Being borderline diabetic means your blood sugar levels are higher than normal but not high enough to qualify as type 2 diabetes. The medical term for this is prediabetes, and it’s defined by an A1C level between 5.7% and 6.4% (anything at 6.5% or above crosses into diabetes). It’s not a harmless in-between zone. Without changes, many people with prediabetes develop type 2 diabetes within five years.
What’s Happening in Your Body
Prediabetes is driven by insulin resistance. Normally, insulin acts like a key that unlocks your cells so they can absorb sugar from your blood for energy. In insulin resistance, the cells in your muscles, fat, and liver stop responding well to that key. Your pancreas compensates by producing more insulin, but over time it can’t keep up. Sugar starts building up in your bloodstream instead of getting into your cells.
At the prediabetic stage, your pancreas is still working hard enough to keep blood sugar below the diabetes threshold. But it’s under strain. If nothing changes, it gradually loses the ability to produce enough insulin, and blood sugar climbs into the diabetic range.
Why Most People Don’t Know They Have It
Prediabetes almost never causes noticeable symptoms. Most people find out through routine bloodwork, not because they felt something was wrong. The one physical sign that sometimes appears is darkened patches of skin on the neck, armpits, or groin, a condition caused by excess insulin circulating in the body. But many people with prediabetes never develop this sign either.
The U.S. Preventive Services Task Force recommends screening for adults aged 35 to 70 who are overweight or obese. If you’re Asian American, screening is recommended at a lower BMI (23 or above instead of 25). And if you’re American Indian, Alaska Native, Black, Hispanic/Latino, or Native Hawaiian/Pacific Islander, screening may be appropriate before age 35 because these populations have higher rates of diabetes.
The Risks of Staying Borderline
Prediabetes isn’t just a warning about future diabetes. It already raises your risk of heart disease and stroke. If it does progress to full type 2 diabetes, the list of potential complications grows to include heart attack, stroke, blindness, kidney failure, and loss of toes, feet, or legs. These aren’t rare outcomes for uncontrolled diabetes. They’re the primary reasons diabetes is taken so seriously.
The progression from prediabetes to diabetes isn’t inevitable, though. That five-year window is a projection for people who don’t make changes. It’s not a countdown.

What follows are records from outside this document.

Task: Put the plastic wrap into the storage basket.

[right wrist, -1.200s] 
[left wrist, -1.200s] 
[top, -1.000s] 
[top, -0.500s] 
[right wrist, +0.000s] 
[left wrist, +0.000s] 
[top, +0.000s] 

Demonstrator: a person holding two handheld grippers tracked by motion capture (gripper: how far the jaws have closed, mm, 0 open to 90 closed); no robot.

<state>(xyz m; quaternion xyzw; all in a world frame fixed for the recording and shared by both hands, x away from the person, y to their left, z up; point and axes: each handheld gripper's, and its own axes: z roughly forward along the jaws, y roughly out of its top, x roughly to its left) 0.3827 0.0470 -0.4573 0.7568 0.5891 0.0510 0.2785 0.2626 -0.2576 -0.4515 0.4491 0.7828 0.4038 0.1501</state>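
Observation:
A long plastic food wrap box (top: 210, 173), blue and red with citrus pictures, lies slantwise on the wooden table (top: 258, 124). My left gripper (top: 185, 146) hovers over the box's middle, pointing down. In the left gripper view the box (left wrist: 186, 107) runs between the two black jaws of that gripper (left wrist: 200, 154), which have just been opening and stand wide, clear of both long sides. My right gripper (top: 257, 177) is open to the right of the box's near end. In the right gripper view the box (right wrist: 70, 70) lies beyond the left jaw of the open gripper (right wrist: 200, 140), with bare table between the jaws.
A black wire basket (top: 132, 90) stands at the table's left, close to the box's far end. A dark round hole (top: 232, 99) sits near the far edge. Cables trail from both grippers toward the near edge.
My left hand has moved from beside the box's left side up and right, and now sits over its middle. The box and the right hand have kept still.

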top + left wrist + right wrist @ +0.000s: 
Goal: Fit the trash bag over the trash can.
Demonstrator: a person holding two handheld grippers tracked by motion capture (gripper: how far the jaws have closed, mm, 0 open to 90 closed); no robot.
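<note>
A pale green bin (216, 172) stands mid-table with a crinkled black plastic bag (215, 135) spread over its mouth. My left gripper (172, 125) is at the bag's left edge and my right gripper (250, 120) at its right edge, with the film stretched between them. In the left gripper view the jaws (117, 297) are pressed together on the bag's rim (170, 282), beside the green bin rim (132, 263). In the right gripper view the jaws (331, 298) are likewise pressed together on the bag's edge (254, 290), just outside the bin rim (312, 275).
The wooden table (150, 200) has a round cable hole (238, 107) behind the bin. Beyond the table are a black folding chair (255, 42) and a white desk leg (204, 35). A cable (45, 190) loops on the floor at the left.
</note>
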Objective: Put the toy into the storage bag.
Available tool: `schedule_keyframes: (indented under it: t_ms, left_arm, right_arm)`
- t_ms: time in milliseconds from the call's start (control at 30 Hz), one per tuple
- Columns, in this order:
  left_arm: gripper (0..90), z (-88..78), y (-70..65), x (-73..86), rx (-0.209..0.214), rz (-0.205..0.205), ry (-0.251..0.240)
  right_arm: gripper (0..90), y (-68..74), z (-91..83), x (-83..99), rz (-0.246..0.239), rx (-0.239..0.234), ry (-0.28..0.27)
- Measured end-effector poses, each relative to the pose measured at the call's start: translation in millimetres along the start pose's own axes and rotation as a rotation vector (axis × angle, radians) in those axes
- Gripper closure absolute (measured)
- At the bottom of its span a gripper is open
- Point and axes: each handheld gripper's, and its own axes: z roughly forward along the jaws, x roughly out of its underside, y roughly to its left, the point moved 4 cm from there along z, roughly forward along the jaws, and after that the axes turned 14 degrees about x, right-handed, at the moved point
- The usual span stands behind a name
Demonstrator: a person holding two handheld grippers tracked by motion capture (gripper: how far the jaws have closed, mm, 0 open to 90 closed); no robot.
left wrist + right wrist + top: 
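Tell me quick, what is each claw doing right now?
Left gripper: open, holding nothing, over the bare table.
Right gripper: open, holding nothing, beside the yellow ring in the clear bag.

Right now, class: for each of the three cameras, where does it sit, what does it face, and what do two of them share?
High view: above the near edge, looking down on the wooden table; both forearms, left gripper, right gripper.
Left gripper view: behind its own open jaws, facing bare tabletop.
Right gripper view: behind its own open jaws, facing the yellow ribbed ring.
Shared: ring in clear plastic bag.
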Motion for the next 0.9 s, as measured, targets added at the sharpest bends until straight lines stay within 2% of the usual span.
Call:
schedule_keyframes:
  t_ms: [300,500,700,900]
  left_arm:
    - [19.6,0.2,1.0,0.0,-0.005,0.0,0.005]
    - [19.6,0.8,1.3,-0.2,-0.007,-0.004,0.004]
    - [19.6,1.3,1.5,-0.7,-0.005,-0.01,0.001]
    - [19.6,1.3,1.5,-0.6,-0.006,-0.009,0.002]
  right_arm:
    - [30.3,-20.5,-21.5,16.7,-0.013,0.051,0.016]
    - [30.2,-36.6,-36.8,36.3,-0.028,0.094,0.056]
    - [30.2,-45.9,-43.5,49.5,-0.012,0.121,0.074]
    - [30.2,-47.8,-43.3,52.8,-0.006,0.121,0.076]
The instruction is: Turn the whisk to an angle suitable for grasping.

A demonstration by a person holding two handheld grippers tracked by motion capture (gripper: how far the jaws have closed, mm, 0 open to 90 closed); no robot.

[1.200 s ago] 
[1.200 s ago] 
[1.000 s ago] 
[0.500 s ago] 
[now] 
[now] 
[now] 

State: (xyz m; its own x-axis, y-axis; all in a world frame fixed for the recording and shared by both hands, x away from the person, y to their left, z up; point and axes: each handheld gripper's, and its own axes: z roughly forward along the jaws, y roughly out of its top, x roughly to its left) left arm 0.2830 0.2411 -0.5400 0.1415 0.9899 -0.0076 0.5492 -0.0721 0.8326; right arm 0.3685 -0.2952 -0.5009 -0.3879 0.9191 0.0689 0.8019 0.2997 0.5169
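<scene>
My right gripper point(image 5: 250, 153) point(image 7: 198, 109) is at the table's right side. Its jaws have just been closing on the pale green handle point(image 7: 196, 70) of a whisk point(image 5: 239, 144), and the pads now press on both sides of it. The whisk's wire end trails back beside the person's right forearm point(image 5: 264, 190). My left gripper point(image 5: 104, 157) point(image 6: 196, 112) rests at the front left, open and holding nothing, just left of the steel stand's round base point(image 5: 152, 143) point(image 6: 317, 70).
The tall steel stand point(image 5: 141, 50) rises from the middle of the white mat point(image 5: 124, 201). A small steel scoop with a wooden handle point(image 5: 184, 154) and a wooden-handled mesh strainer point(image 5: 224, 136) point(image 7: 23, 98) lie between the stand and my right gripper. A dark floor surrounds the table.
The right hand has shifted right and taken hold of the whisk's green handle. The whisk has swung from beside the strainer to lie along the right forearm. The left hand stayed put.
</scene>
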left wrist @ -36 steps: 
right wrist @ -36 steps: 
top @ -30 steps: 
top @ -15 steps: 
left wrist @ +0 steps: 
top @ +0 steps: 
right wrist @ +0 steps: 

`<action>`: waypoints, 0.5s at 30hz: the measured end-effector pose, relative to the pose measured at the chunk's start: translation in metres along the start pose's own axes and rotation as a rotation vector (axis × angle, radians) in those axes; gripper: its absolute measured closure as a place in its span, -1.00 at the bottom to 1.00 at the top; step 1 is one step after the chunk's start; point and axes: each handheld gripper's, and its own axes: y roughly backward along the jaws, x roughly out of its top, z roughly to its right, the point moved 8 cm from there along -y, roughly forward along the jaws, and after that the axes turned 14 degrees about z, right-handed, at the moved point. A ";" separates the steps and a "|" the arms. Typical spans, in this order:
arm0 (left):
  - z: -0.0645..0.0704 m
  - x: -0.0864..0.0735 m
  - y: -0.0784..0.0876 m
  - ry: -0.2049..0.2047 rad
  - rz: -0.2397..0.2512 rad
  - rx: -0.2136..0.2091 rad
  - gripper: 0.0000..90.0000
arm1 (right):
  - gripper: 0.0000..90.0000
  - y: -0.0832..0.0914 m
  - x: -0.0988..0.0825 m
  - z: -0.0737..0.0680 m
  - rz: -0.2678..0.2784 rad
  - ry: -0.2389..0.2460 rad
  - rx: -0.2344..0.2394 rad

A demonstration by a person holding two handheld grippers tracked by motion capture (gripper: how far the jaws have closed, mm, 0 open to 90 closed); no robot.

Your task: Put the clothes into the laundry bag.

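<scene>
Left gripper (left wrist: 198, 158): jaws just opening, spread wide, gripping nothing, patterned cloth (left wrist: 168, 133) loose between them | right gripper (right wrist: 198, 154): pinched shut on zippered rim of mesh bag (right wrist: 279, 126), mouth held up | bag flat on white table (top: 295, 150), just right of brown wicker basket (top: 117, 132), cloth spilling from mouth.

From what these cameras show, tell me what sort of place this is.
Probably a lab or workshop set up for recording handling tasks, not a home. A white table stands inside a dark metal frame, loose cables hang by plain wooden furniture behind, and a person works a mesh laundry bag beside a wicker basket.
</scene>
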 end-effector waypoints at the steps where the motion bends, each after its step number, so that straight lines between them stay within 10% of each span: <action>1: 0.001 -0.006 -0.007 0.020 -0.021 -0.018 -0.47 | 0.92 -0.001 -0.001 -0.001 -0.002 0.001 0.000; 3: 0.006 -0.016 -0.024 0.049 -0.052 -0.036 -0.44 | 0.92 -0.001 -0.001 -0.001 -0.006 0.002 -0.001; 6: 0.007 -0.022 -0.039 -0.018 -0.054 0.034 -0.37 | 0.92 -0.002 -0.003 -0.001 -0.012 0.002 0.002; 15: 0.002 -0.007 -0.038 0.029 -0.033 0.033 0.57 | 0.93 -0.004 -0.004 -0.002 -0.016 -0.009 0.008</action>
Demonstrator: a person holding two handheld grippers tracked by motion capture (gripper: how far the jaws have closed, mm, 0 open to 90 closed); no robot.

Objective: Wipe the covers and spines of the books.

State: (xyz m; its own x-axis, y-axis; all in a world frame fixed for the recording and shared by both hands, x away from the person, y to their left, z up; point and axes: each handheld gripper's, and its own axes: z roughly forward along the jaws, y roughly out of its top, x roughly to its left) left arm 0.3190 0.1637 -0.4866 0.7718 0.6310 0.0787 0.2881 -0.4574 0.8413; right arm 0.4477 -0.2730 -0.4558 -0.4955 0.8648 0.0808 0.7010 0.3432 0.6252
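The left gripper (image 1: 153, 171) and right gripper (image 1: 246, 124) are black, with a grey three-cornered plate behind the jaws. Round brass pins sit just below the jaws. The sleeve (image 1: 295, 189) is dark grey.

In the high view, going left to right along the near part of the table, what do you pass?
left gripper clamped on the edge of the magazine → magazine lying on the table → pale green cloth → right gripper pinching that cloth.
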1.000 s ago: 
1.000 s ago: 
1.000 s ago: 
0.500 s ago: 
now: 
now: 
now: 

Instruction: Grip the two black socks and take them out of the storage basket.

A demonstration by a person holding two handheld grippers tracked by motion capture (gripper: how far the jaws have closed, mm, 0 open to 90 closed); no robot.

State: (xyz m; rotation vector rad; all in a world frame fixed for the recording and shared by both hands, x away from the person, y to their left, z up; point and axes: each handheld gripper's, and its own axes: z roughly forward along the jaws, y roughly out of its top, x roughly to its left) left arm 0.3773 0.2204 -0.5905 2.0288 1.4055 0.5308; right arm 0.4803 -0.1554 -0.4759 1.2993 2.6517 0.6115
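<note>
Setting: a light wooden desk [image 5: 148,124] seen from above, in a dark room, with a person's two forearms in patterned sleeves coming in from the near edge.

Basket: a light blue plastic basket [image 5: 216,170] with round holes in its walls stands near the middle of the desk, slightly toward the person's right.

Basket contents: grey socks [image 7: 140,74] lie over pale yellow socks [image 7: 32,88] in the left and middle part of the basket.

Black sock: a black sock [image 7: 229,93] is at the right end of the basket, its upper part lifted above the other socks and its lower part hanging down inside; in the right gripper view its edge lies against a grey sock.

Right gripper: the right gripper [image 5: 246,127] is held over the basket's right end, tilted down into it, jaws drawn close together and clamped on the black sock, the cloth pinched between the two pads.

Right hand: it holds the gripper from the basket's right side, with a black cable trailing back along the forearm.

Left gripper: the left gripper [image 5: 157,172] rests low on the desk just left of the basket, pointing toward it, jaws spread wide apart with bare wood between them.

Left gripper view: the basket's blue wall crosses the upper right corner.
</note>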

How to Bring Your Blood Sugar Back Down
The strongest evidence for reversing prediabetes comes from the Diabetes Prevention Program, a major clinical trial that tested whether lifestyle changes could prevent type 2 diabetes. Participants who lost 5% to 7% of their body weight (10 to 14 pounds for someone weighing 200 pounds) and exercised at least 150 minutes per week reduced their risk of developing diabetes by 58%. That’s a bigger effect than most medications achieve for chronic conditions.
The 150 minutes doesn’t need to be intense. Brisk walking counts. Spread across a week, that’s roughly 30 minutes five days a week. The weight loss target is also modest. You don’t need to reach an ideal BMI. Losing even a small percentage of body weight meaningfully improves how your cells respond to insulin.
Most people who commit to these changes see improvements in their A1C levels within about three months. That’s a fast enough feedback loop to stay motivated, and it’s the typical interval at which your doctor would recheck your bloodwork.
When Medication Enters the Picture
For some people, lifestyle changes alone may not be enough, or the risk of progression may be high enough that a doctor recommends medication alongside diet and exercise. Metformin, a drug that helps the body use insulin more effectively, is sometimes prescribed at the prediabetic stage. It tends to be most effective for people under 60, those with a BMI above 35, and women who had gestational diabetes during pregnancy.
Your doctor is more likely to bring up medication if your A1C is at the higher end of the prediabetic range (closer to 6.4%), if you have a strong family history of diabetes, or if your fasting blood sugar and triglyceride levels are also elevated. These factors together suggest a faster trajectory toward diabetes, making earlier intervention more worthwhile.
What “Borderline” Really Means in Practice
The word “borderline” can feel vague, almost reassuring, as if you’re close to normal and don’t need to worry yet. That framing is misleading. Prediabetes is an active metabolic problem that’s already affecting your cardiovascular system. The useful way to think about it: your body is giving you a clear, measurable signal that something needs to change, and the changes that work are well understood and achievable. A 58% risk reduction from moderate weight loss and regular walking is one of the most actionable numbers in preventive medicine.